Among foreign banks, Royal Bank of Canada might make sense because it owns the $23.1 billion-asset RBC Centura Banks Inc. in Raleigh and could benefit from the managerial experience at SunTrust, particularly in Georgia where it lost some executives after last year's purchase of Flag Financial Corp.

Mr. Fitzsimmons of Sandler O'Neill said SunTrust's board would have a challenge justifying any merger of equals to shareholders. "Investors are telling SunTrust that they want it to sell out," he said. "An MOE would leave a lot of disappointed shareholders who are anticipating that this company is going to be sold at a premium."

Another factor fueling deal speculation is the fact that SunTrust's new chief executive, at 60 years of age, is not expected to run the company for a long period of time. James M. Wells 3rd took the reins from L. Phillip Humann on Jan. 1.

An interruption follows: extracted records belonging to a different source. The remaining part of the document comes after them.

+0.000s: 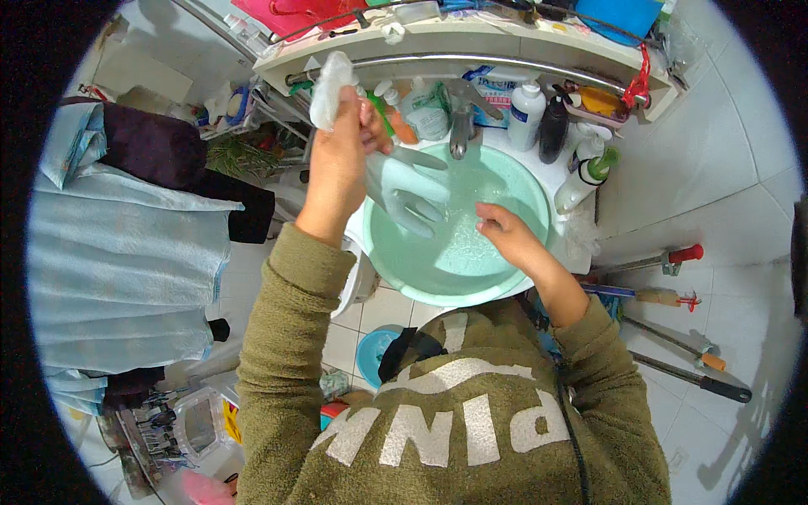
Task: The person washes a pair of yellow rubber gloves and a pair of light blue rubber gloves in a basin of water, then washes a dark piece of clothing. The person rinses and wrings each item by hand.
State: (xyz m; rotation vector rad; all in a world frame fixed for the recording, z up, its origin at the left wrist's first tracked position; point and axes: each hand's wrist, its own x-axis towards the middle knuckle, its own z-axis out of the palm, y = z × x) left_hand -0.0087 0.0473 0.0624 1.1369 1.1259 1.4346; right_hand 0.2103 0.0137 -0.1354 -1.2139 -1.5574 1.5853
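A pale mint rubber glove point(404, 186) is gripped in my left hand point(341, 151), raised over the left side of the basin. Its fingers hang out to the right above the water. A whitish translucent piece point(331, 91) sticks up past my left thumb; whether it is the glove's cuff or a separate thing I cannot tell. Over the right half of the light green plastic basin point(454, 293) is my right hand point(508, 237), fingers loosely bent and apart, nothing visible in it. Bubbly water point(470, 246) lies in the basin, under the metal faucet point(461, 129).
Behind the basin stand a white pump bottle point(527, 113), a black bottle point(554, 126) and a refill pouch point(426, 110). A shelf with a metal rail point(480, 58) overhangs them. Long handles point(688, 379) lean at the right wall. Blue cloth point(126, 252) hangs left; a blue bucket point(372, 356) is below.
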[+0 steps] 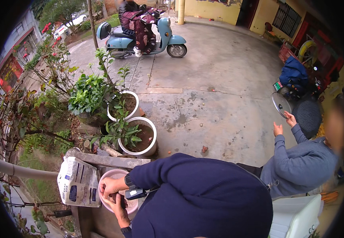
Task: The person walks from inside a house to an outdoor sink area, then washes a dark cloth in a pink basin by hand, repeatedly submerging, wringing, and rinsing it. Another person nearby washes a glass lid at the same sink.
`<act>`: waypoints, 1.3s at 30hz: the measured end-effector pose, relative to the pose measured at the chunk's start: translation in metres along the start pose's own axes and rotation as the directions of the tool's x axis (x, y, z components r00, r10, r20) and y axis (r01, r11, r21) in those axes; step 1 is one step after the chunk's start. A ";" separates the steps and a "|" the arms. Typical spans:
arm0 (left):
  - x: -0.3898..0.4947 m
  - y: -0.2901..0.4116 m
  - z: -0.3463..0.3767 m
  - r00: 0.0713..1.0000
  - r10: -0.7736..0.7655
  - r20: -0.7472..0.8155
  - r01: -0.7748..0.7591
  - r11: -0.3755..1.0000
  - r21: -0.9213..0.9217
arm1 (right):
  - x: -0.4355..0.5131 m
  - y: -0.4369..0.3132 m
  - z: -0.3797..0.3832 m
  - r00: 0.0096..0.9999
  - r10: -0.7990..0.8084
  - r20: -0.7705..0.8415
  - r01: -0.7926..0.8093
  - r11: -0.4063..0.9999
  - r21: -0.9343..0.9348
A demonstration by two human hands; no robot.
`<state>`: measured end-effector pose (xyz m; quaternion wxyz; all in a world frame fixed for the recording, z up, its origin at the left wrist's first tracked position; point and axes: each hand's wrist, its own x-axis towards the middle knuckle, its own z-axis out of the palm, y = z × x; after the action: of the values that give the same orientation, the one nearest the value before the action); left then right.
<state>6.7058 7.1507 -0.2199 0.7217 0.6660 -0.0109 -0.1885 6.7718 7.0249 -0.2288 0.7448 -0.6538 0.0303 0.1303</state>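
Observation:
A pink plastic basin (133, 207) stands before me on a ledge, with both my hands over it. My left hand (119, 208), the lower one in the picture, has its fingers around a small dark reddish-brown object (125, 203), too hidden to name. My right hand (111, 186) bends down over the basin, fingertips close to the left hand. Whether it pinches anything is hidden. A black device (134, 194) sits at my right wrist. Beside the basin stands a white printed bag (79, 184) bearing writing.
Potted plants in white tubs (154, 142) stand beyond the ledge (109, 157). At right, another person (299, 169) holds a glass pot lid (281, 104). A rider sits on a blue scooter (121, 43) across the concrete yard. A white plastic container (296, 214) is behind me.

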 end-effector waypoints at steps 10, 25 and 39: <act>0.045 -0.057 -0.054 0.961 0.130 -0.246 -0.157 0.983 -0.094 | -0.013 -0.004 0.014 0.988 0.019 -0.151 -0.001 0.993 0.116; 0.010 -0.019 -0.035 0.938 -0.296 -0.180 0.248 0.937 -0.245 | -0.023 -0.021 0.021 0.819 -0.544 0.184 0.571 0.742 -0.351; -0.016 -0.045 -0.112 0.948 -0.281 0.151 0.113 0.740 0.663 | -0.044 -0.042 0.042 0.125 -0.532 0.837 0.980 -0.064 -0.187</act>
<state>6.7095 7.2603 -0.2718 0.4167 0.8427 -0.0917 -0.3282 6.7339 7.0544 -0.1725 0.2853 -0.6990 -0.6316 -0.1766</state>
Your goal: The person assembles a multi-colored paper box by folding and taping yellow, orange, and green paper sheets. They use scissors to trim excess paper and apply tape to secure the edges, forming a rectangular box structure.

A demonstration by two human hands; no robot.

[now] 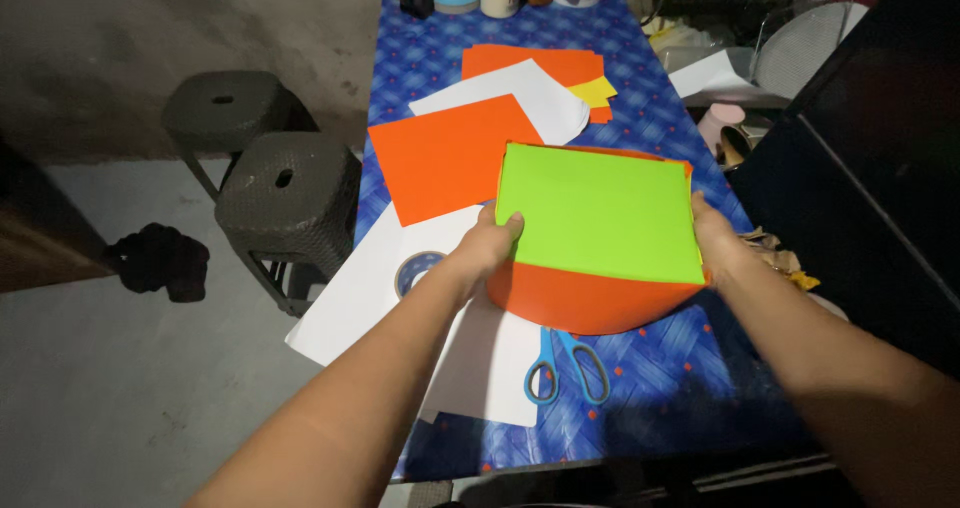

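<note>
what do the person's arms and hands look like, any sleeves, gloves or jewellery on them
Both arms are bare from the bottom edge of the picture to the fingers: no sleeve shows on either forearm. The left hand and the right hand wear no gloves. No watch, bracelet or ring can be seen on the wrists or fingers that show, though the light is dim.

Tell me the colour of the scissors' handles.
Blue; the scissors show best in the head view, lying below the held sheets.

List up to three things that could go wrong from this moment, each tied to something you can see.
1. The green sheet lies loose on the curved orange sheet; it may slide off.
2. Both hands, left and right, press the edges inward; the orange sheet may crease.
3. The scissors lie just beneath, so lowering the sheets could snag them.
</note>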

Countering this perception, however, is the way SunTrust announced the change last November, calling it the "next generation of leadership," which included expanded responsibilities for the 42-year-old Mark A. Chancy as chief financial officer.

Still, continued subpar performance and a lack of interest from the handful of large banks capable of buying could lead SunTrust to a merger of equals.

Mr. Mutascio at Stifel Nicolaus said: "They wouldn't be on the selling end of an MOE, but I don't think it's absurd for them to be the buyer in a low-premium deal. That should gain more traction than people give them credit for."

Spokesmen for Capital One, BB&T, and PNC declined to comment. SunTrust has said it would not comment on merger speculation.